### 一、Data Structure (50%)

1. (20%) Let $S_n$ be the expected number of comparison in a successful search of a randomly constructed n-node binary tree, and let $U_n$ be the expected number of comparisons in an unsuccessful search. We assume that $H_n$ is the n-th harmonic number. Please represent $S_n$ and $U_n$ respectively using harmonic number.

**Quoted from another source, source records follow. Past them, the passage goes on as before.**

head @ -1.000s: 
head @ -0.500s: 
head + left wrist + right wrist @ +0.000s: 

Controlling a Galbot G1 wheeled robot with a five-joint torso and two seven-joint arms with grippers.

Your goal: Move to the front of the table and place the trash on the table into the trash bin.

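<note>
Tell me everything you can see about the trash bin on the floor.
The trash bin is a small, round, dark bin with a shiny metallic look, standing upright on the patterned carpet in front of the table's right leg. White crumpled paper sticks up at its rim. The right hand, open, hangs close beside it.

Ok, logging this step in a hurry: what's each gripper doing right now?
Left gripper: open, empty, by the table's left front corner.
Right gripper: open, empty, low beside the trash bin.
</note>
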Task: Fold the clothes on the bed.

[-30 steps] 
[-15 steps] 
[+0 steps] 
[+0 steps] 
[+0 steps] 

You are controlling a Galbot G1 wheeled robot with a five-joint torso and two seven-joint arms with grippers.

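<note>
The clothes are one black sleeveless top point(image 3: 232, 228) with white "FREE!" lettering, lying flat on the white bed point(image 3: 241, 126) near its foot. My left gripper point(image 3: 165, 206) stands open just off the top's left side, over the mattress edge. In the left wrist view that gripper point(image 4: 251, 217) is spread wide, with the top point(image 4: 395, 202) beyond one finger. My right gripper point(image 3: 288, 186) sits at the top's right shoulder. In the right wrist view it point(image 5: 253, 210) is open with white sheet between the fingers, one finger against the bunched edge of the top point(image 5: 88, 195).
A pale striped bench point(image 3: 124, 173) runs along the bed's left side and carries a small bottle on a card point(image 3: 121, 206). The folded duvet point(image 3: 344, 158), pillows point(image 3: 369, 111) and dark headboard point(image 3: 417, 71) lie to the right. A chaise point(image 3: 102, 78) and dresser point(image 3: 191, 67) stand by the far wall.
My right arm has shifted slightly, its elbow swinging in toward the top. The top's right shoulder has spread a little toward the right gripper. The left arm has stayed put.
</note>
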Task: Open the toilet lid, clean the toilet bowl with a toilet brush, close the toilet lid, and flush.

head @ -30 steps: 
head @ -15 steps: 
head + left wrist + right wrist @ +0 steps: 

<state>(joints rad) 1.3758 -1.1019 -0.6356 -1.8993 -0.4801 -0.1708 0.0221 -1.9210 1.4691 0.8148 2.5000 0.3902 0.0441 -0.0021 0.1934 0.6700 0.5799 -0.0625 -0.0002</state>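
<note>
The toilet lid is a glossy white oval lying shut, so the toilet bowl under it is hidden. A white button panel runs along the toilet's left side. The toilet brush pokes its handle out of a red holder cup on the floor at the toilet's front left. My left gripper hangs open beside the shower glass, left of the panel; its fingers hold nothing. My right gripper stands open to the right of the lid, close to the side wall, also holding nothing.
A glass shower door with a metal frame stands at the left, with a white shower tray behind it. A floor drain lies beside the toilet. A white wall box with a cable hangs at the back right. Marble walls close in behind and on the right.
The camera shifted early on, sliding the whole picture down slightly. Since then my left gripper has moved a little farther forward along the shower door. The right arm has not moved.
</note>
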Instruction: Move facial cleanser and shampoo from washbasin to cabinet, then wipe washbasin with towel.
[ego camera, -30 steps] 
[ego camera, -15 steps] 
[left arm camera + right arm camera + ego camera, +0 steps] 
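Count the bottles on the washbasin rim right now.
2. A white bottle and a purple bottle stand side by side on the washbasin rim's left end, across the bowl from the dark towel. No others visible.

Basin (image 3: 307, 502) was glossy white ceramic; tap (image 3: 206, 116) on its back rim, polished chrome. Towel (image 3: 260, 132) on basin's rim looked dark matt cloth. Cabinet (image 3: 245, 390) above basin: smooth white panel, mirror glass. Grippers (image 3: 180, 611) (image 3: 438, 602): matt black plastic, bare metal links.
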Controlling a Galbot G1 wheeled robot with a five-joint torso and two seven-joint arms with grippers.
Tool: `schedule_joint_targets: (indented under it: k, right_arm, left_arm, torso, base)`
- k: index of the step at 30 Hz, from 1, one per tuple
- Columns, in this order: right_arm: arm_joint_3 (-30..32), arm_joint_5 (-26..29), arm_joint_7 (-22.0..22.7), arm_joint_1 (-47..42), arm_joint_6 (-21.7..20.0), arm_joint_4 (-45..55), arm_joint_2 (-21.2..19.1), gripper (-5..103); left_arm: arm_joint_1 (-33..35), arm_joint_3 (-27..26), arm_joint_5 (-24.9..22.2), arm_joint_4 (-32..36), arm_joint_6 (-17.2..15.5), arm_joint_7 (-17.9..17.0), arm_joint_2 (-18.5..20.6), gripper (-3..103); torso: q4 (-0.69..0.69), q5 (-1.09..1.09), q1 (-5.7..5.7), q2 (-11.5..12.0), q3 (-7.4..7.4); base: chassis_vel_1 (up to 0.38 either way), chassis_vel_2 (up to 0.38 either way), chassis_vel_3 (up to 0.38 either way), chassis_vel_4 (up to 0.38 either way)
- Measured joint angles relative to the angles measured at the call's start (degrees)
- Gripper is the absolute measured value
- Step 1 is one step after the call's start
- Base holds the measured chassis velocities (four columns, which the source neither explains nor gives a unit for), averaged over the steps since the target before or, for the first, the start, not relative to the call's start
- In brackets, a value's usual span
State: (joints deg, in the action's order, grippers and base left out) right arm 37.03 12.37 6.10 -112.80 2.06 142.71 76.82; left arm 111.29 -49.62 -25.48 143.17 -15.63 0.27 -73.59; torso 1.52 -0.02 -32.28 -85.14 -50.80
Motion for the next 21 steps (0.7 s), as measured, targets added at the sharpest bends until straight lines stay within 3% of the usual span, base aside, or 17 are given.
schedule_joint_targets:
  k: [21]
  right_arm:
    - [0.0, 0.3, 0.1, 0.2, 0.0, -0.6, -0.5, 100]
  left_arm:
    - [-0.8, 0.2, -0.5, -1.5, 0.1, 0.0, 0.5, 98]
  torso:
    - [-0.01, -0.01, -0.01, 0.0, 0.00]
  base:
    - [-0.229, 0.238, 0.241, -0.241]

2. (30%) For the AOE (Activity on Edge) network described by the table, (a) What is the earliest time the project can finish? (b) Please list all critical paths. Note that state 1 is the starting state and state 10 is the goal state.

 Activity From state To state Time $a_1$ 1 2 5 $a_2$ 1 3 5 $a_3$ 2 4 3 $a_4$ 3 4 6 $a_5$ 3 5 3 $a_6$ 4 6 4 $a_7$ 4 7 4 $a_8$ 4 5 3 $a_9$ 5 7 1 $a_{10}$ 5 8 4 $a_{11}$ 6 10 4 $a_{12}$ 7 9 5 $a_{13}$ 8 9 2 $a_{14}$ 9 10 2

(a) 22
(b)
1: $a_2 \rightarrow a_4 \rightarrow a_8 \rightarrow a_{10} \rightarrow a_{13} \rightarrow a_{14}$
2: $a_2 \rightarrow a_5 \rightarrow a_{10} \rightarrow a_{13} \rightarrow a_{14}$

### 二、Algorithms (50%)

1. (20%) Solving the recurrence $T(n) = 2T(n/4) + \sqrt{n}$ using $\Theta$ notation.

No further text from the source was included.